[<prev] [next>] [<thread-prev] [thread-next>] [day] [month] [year] [list]
Message-ID: <b73961a2-87ec-45a5-b6fb-83d3505a0f39@redhat.com>
Date: Tue, 27 Aug 2024 13:46:26 +0200
From: David Hildenbrand <david@...hat.com>
To: Johannes Weiner <hannes@...xchg.org>, Usama Arif <usamaarif642@...il.com>
Cc: Nico Pache <npache@...hat.com>, linux-mm@...ck.org,
linux-kernel@...r.kernel.org, linux-doc@...r.kernel.org,
Andrew Morton <akpm@...ux-foundation.org>,
Matthew Wilcox <willy@...radead.org>, Barry Song <baohua@...nel.org>,
Ryan Roberts <ryan.roberts@....com>,
Baolin Wang <baolin.wang@...ux.alibaba.com>, Lance Yang
<ioworker0@...il.com>, Peter Xu <peterx@...hat.com>,
Rafael Aquini <aquini@...hat.com>, Andrea Arcangeli <aarcange@...hat.com>,
Jonathan Corbet <corbet@....net>,
"Kirill A . Shutemov" <kirill.shutemov@...ux.intel.com>,
Zi Yan <ziy@...dia.com>
Subject: Re: [RFC 0/2] mm: introduce THP deferred setting
On 27.08.24 13:09, Johannes Weiner wrote:
> On Tue, Aug 27, 2024 at 11:37:14AM +0100, Usama Arif wrote:
>>
>>
>> On 26/08/2024 17:14, Nico Pache wrote:
>>> On Mon, Aug 26, 2024 at 10:47 AM Usama Arif <usamaarif642@...il.com> wrote:
>>>>
>>>>
>>>>
>>>> On 26/08/2024 11:40, Nico Pache wrote:
>>>>> On Tue, Jul 30, 2024 at 4:37 PM Nico Pache <npache@...hat.com> wrote:
>>>>>>
>>>>>> Hi Zi Yan,
>>>>>> On Mon, Jul 29, 2024 at 7:26 PM Zi Yan <ziy@...dia.com> wrote:
>>>>>>>
>>>>>>> +Kirill
>>>>>>>
>>>>>>> On 29 Jul 2024, at 18:27, Nico Pache wrote:
>>>>>>>
>>>>>>>> We've seen cases were customers switching from RHEL7 to RHEL8 see a
>>>>>>>> significant increase in the memory footprint for the same workloads.
>>>>>>>>
>>>>>>>> Through our investigations we found that a large contributing factor to
>>>>>>>> the increase in RSS was an increase in THP usage.
>>>>>>>
>>>>>>> Any knob is changed from RHEL7 to RHEL8 to cause more THP usage?

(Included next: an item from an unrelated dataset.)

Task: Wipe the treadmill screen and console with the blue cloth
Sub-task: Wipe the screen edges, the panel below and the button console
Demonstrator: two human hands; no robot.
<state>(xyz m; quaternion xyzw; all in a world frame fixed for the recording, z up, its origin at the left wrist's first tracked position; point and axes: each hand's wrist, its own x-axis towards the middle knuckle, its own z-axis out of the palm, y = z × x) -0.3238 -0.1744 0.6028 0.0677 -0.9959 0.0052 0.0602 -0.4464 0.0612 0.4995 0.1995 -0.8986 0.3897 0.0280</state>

>>>>>> IIRC, most of the systems tuning is the same. We attributed the
>>>>>> increase in THP usage to a combination of improvements in the kernel,
>>>>>> and improvements in the libraries (better alignments). That allowed
>>>>>> THP allocations to succeed at a higher rate. I can go back and confirm
>>>>>> this tomorrow though.
>>>>>>>
>>>>>>>>
>>>>>>>> For workloads like MySQL, or when using allocators like jemalloc, it is
>>>>>>>> often recommended to set /transparent_hugepages/enabled=never. This is
>>>>>>>> in part due to performance degradations and increased memory waste.
>>>>>>>>
>>>>>>>> This series introduces enabled=defer, this setting acts as a middle
>>>>>>>> ground between always and madvise. If the mapping is MADV_HUGEPAGE, the
>>>>>>>> page fault handler will act normally, making a hugepage if possible. If
>>>>>>>> the allocation is not MADV_HUGEPAGE, then the page fault handler will
>>>>>>>> default to the base size allocation. The caveat is that khugepaged can
>>>>>>>> still operate on pages thats not MADV_HUGEPAGE.
>>>>>>>
>>>>>>> Why? If user does not explicitly want huge page, why bother providing huge
>>>>>>> pages? Wouldn't it increase memory footprint?
>>>>>>
>>>>>> So we have "always", which will always try to allocate a THP when it
>>>>>> can. This setting gives good performance in a lot of conditions, but
>>>>>> tends to waste memory. Additionally applications DON'T need to be
>>>>>> modified to take advantage of THPs.
>>>>>>
>>>>>> We have "madvise" which will only satisfy allocations that are
>>>>>> MADV_HUGEPAGE, this gives you granular control, and a lot of times
>>>>>> these madvises come from libraries. Unlike "always" you DO need to
>>>>>> modify your application if you want to use THPs.
>>>>>>
>>>>>> Then we have "never", which of course, never allocates THPs.
>>>>>>
>>>>>> Ok. back to your question, like "madvise", "defer" gives you the
>>>>>> benefits of THPs when you specifically know you want them
>>>>>> (madv_hugepage), but also benefits applications that dont specifically
>>>>>> ask for them (or cant be modified to ask for them), like "always"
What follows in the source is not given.